DATA IN THIS EXERCISE

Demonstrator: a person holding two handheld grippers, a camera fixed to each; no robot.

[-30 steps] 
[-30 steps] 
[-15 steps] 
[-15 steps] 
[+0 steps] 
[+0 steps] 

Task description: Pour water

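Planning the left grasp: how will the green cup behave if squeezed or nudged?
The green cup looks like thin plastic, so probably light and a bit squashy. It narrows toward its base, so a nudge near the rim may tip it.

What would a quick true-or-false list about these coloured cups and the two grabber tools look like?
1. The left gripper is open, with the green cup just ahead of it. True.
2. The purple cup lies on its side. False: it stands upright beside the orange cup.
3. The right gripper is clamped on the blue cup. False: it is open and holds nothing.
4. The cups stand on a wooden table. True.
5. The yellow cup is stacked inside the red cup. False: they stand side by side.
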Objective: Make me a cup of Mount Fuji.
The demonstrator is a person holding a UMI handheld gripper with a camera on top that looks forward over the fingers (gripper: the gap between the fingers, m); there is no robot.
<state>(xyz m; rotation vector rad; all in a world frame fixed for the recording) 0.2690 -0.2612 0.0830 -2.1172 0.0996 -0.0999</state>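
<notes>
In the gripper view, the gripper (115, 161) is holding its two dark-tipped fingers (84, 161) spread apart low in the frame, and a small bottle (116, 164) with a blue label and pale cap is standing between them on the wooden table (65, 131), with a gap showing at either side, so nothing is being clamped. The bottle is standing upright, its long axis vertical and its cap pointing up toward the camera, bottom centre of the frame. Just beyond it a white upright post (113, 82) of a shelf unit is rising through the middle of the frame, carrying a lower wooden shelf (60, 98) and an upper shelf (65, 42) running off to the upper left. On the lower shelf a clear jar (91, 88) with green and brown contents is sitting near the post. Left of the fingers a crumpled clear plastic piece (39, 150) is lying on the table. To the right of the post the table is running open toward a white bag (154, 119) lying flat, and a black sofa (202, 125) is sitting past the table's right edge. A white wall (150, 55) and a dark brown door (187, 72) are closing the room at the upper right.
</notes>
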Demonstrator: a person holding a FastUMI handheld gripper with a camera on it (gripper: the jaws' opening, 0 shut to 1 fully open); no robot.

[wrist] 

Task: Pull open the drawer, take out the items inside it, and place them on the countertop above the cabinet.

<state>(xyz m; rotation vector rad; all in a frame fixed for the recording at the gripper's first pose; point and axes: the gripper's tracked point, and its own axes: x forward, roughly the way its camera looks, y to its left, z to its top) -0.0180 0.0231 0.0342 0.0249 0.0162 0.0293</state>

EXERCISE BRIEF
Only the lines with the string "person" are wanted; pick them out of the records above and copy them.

TASK RESPONSE
Demonstrator: a person holding two handheld grippers, a camera fixed to each; no robot.
The demonstrator is a person holding a UMI handheld gripper with a camera on top that looks forward over the fingers (gripper: the gap between the fingers, m); there is no robot.
Demonstrator: a person holding a FastUMI handheld gripper with a camera on it (gripper: the jaws' opening, 0 shut to 1 fully open); no robot.

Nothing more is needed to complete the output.